The few sheriffs who would discuss the arrangement defended it as cost-effective for their counties and disputed any suggestion they are making a lot of money.
"If you've got the most lucrative food account in the state, you're not getting rich," said Limestone County Sheriff Mike Blakely.
They noted, too, that it's not all gravy for them: The system makes them personally liable for budget shortfalls and, possibly, lawsuits over jail food.
The head of the Alabama Department of Examiners of Public Accounts, Ron Jones, said state auditors cannot determine how much some sheriffs are making off the system because the lawmen put the money in personal accounts.
In Morgan County, which includes Decatur, a state audit found that Sheriff Greg Bartlett spent $163,991 feeding inmates and personally received an additional $103,947 for two years ending in May 2005. But Jones said there was no way for auditors to determine how much of the money that went to the sheriff was profit, because sheriffs may be buying food out of their own pockets. Bartlett did not return calls for comment.
When Etowah County Sheriff James Hayes died in October, thousands of dollars in jail food money went to his estate because it was kept in his personal accounts.
His successor, Todd Entrekin, said he and his wife took out a personal loan for $150,000 the day he took office to purchase jail food until his first state payment came through.
"It's the most money I've ever borrowed in my life, even more than for my house," Entrekin said.
According to legislative researchers, the $1.75-a-day-per-inmate system in Alabama dates to 1927, back when sheriffs and other county officeholders in many states were paid fixed fees for services performed and were allowed to keep whatever was left over.
All but 12 of Alabama's 67 county jails remain on the fee system, with the state paying a total of $5 million to 55 sheriffs last year.
National corrections groups said they do not know of any other states with a system like Alabama's, though some individual counties may use a fee system.
The $1.75 fee was fairly generous at the time, with a reasonable profit built into it for the sheriffs. Besides the $1.75, sheriffs get additional state payments of as much as $11.25 a day for the entire jail. But in a jail with hundreds of inmates, that works out to just a few extra pennies per person for food.
By comparison, the government pays schools $2.47 for serving a single free meal under the National School Lunch Program for low-income students.
Cherokee County Sheriff Jeff Shaver said he has figured out how to feed prisoners on $1.75 a day and still turn a little profit, and he doesn't get complaints about the grub.
"These people eat better here than they eat on the street, and they eat three times a day," Shaver said.

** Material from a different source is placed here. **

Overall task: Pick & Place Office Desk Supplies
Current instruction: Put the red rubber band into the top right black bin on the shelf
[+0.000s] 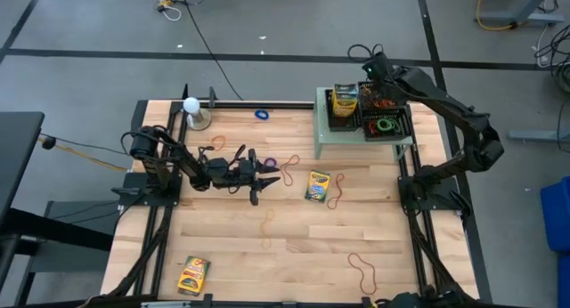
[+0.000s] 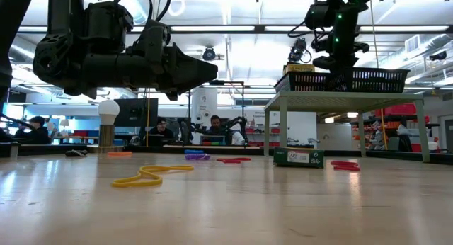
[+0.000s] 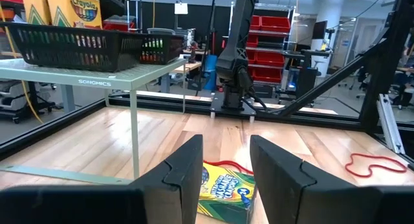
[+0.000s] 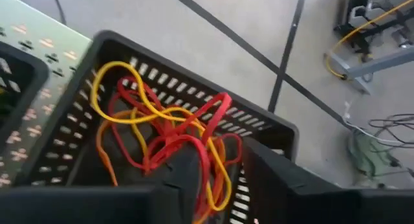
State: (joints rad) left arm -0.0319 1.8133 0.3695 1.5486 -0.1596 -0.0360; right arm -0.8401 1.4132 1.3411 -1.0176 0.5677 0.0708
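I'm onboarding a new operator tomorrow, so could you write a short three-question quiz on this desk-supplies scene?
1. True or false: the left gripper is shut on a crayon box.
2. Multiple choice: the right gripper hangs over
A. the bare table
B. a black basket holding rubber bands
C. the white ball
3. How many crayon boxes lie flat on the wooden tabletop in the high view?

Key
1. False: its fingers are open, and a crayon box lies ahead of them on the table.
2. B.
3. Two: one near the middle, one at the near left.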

He said he is constantly on the lookout for good deals on food, pays two cooks and supplements their work with trusty labor, and wastes nothing, turning today's leftovers tomorrow's soup.
Blakely, the Limestone County sheriff, said he searches for deals on fresh vegetables, eggs and milk. Prisoners get three meals on weekdays, two on weekends and holidays. "They get a lot of beans, but we feed them meat every day," Blakely said.
The menu on a recent day in the Limestone County Jail was two pancakes and syrup, sausage and milk for breakfast; peanut butter sandwiches, chips and Kool-Aid for lunch; and white beans, turnip greens, fried squash, cornbread and sweet tea for dinner.
Blakely and Shaver would not say exactly how much money they make off the jail food system but said it is not a lot. Entrekin said he has not been sheriff long enough to say whether he is turning a profit for himself.
Blakely said prisoners who enter the jail late at night on charges such as drunken driving and make bail early the next day without eating a meal help the bottom line because the state pays for two days of food $3.50 without the sheriff having to spend a cent.
Inmate William Howell said state prisons offer more food than Blakely's jail. But he said the food in state prison isn't nearly as good.
"It's not like they go down to the bread store and catch it coming out of the oven, but it's good," Howell said. "We've got it good here."
I suppose that it is a crime not to be spending MORE tax payer money to feed criminals.
“entire day on less than the price of a Coke and a bag of Fritos?”
Buy in bulk.
At one time I read the average cost of an airplane meal (when they were good) was 38 cents each.
Rather than breathlessly hinting at some sort of wrongdoing, other states should be learning from Alabama’s frugality. This is one of the few instances I’ve seen, of “waste” and “government” not being synonymous.
In real time $1.75 is about $1.75 too much.
Hey, you’re not in prison to savor the food. So suck it up, cupcake. You got bigger problems.
You’re in jail...if you wanted to eat steaks and other fine foods, you should have thought about that before you decided to bust a cap in his arse.
Sally Struthers says that you can feed the poor in South America on twenty cents a day.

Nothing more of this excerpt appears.